■ Work item: Reproduce the lines below exactly. Skip images.

■ Data segment:
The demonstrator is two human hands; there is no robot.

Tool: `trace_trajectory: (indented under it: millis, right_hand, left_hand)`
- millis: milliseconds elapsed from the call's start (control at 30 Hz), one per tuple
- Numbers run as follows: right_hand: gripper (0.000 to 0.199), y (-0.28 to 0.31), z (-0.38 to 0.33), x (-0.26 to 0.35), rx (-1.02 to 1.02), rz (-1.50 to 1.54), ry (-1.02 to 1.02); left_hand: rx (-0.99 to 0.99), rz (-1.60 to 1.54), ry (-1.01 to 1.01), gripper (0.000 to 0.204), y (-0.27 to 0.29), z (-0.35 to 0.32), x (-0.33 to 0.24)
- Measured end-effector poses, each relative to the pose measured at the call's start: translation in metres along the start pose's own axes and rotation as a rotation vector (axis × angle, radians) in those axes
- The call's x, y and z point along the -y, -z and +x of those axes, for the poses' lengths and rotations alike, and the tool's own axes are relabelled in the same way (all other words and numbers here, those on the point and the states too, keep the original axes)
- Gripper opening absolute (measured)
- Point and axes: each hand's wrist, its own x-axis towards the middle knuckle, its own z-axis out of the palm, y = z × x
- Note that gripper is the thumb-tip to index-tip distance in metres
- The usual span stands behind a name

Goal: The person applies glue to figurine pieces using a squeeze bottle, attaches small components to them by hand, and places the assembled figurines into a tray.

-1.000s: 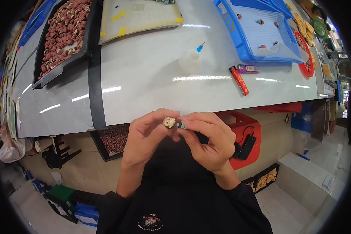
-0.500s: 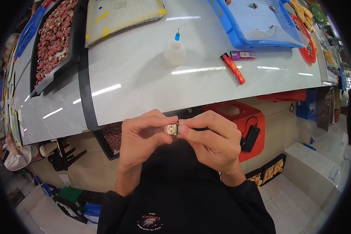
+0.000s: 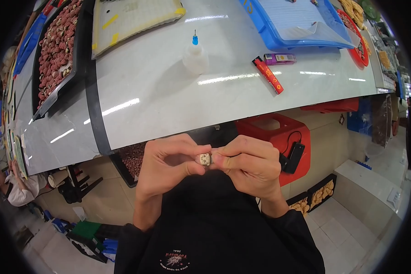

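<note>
A small cream bead-like piece (image 3: 205, 159) with dark marks like a carved face is between my hands, just off the near edge of the table. My left hand (image 3: 162, 169) pinches it from the left with thumb and index finger. From the right, my right hand (image 3: 253, 164) pinches its darker end, and those fingertips hide part of it. Both hands are closed and close together. On the table beyond them stands a translucent white squeeze bottle (image 3: 195, 61) with a blue needle tip. A red tube (image 3: 268, 75) and a purple lighter (image 3: 279, 59) lie to its right.
A black tray (image 3: 80, 59) of reddish nut-like pieces stands at left, beside a yellow-taped white board (image 3: 137, 25). A blue tray (image 3: 297, 44) sits at the far right. Below the table edge are a red stool (image 3: 301, 155) with a black device (image 3: 296, 157) and another tray of pieces (image 3: 131, 160).
The cream piece has shifted slightly down and right and turned a little in my fingertips. The table's contents sit slightly left and higher in view. Both hands keep their pinch.
</note>
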Motion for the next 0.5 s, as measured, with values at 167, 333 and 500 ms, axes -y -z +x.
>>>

■ Task answer:
The demonstrator is two human hands; there is no robot.

Tool: `trace_trajectory: (indented under it: millis, right_hand, left_hand)`
- millis: milliseconds elapsed from the call's start (control at 30 Hz), one per tuple
- Numbers run as follows: right_hand: gripper (0.000 to 0.199), y (-0.28 to 0.31), z (-0.38 to 0.33), x (-0.26 to 0.35), rx (-1.02 to 1.02), rz (-1.50 to 1.54), ry (-1.02 to 1.02); left_hand: rx (-0.99 to 0.99), rz (-1.60 to 1.54), ry (-1.01 to 1.01), gripper (0.000 to 0.204), y (-0.27 to 0.29), z (-0.35 to 0.32), x (-0.33 to 0.24)
- Measured end-effector poses, each relative to the pose measured at the call's start: translation in metres along the start pose's own axes and rotation as a rotation vector (axis × angle, radians) in those axes
- The call's x, y and z point along the -y, -z and +x of those axes, for the poses' lengths and rotations alike, and the tool's own axes are relabelled in the same way (all other words and numbers here, those on the point and the states too, keep the original axes)
- Gripper opening absolute (measured)
- Point and axes: each hand's wrist, its own x-axis towards the middle knuckle, its own z-axis out of the palm, y = z × x
- Note that gripper is the thumb-tip to index-tip distance in metres
- The usual span stands behind a name

Goal: The person applies glue to figurine pieces using a squeeze bottle, attaches small components to them by hand, and places the assembled figurines into a tray.

-1.000s: 
-0.500s: 
+0.000s: 

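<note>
A small cream bead-like piece (image 3: 205, 159) with dark marks like a carved face is between my hands, just off the near edge of the table. My left hand (image 3: 162, 169) pinches it from the left with thumb and index finger. From the right, my right hand (image 3: 253, 164) pinches its darker end, and those fingertips hide part of it. Both hands are closed and close together. On the table beyond them stands a translucent white squeeze bottle (image 3: 195, 61) with a blue needle tip. A red tube (image 3: 268, 75) and a purple lighter (image 3: 279, 59) lie to its right.
A black tray (image 3: 80, 59) of reddish nut-like pieces stands at left, beside a yellow-taped white board (image 3: 137, 25). A blue tray (image 3: 297, 44) sits at the far right. Below the table edge are a red stool (image 3: 301, 155) with a black device (image 3: 296, 157) and another tray of pieces (image 3: 131, 160).
The cream piece has shifted slightly down and right and turned a little in my fingertips. The table's contents sit slightly left and higher in view. Both hands keep their pinch.
</note>
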Motion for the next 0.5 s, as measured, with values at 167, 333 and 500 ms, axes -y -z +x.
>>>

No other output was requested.